It’s been a minute since I’ve written just to write. We’re talking sometime around when the world started to change drastically [March, I’m looking at you]. But, here I am, sipping a honey lavender latte in a hipster coffee shop pretending that I’m as cool as the people sitting next to me with something equally profound to say [do you ever just listen to people talk in coffee shops?! It’s all so deep and 99% above my head. Whatever happened to discussing celebrity crushes and whether or not we prefer our cheese in string or block format?] Anyhow, here I am, eager to simply let my fingers do the talking. I was watching Enneagram and Coffee’s IG stories yesterday [big enneagram girl here] and she posted yesterday how every morning she has non-negotiable writing time. The last time I implemented a non-negotiable task into my life it involved eating breakfast, lunch, and dinner. You can’t count on me for many things in life but you can sure as heck count on me for eating my next meal.
So what’s new? Well, let’s start with the basics. I’m still married to Shawn. Fun fact: I often worry that people will think we aren’t married because he prefers to never have his face shown on social media. He fails to understand that never being present causes people to jump to assumptions but you know what they say about assumptions. We still have Max and Ollie as our two children with still no big discussions centered around our plans for kids. This may blow some of your minds “wait? you just literally don’t talk about it!?” but allow yourself to be blown because that’s a fact, Jack. Maybe it will happen, maybe it won’t – the jury is still out on that one. The good news is our siblings make cute kids alongside our friends creating the same and well, there’s a lot of children in our lives. Children who need birthday gifts that I just remembered about. Thank you blog for reminding me to not be a negligent aunt and friend, I always knew you existed to bless my life in many ways 😉
In equally important news, I cried last night watching Kaitlyn Bristowe dance during Dancing with the Stars. THE WOMAN MOVED ME. I just really like her and also am really envious that there is no part of my body that understands how to move rhythmically so I’ll continue to live vicariously and cry through her dances. Somewhere along the lines of keeping our bones limber, I got my first wet suit yesterday [words I never thought I’d be typing]. Technically speaking, I didn’t get my first wet suit — my husband bought it for me because he is bound and determined to get my body in the ridiculously freezing water up until it snows to wake surf. I’m not sure if I should be flattered or very angry that he now expects me to do a polar bear plunge on the weekly.
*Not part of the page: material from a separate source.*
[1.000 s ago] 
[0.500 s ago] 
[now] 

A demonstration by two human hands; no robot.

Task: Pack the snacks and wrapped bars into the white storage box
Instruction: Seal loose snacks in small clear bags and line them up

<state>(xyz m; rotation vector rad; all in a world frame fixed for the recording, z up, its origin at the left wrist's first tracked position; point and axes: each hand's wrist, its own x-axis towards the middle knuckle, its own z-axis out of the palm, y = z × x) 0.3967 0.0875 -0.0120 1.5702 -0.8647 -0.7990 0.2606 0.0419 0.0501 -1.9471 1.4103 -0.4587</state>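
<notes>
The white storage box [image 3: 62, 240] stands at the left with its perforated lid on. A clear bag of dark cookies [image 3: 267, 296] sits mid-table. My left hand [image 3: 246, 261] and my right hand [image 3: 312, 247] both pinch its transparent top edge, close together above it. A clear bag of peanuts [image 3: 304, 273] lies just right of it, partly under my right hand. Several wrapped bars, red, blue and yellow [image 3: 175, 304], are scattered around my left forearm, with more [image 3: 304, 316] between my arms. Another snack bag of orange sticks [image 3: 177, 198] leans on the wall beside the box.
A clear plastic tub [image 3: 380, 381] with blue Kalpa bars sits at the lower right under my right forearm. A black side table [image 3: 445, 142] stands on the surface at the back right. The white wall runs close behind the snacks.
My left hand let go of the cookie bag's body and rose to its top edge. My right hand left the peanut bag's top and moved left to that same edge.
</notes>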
I’m wearing cargo pants today, so that’s something else to mention. 2020 has brought a lot of statements alongside it that I’d never thought I’d be saying this year “let me grab my mask”, “that wasn’t a cough, I promise”, “I’m wearing cargo pants today” and so on. The bright side is that I feel like they are actually cute cargo pants and they pass the only test I run anything through these days — you know what test I’m talking about, the one that goes something like “yeah but are they comfortable enough to sleep in?” As long as the answer is yes, I could care less what the item[s] looks like. Speaking of not caring what things look like, I think I’m breaking up with eyeliner. Listen. I realized it was making me look like an old hag. Now, I realize I haven’t ventured into the world of Botox [yet, I’m starting to get tempted] so naturally yes, I do look a little old haggish but this thick black line of eyeliner under my eyes was intensifying the situation so I think I’m done. At least today I’m done, we’ll see what tomorrow brings, my brain prefers to operate out of a place of whiplash.
Whoa. I just saw a jar of sugar for people to use in their coffee and I thought it was Parmesan cheese so I just picked it up to pour some out on my hand to try. I think this is my cue to be done.
Just wait, 2021 will have parmesan filled canisters in coffee shops, I can feel it.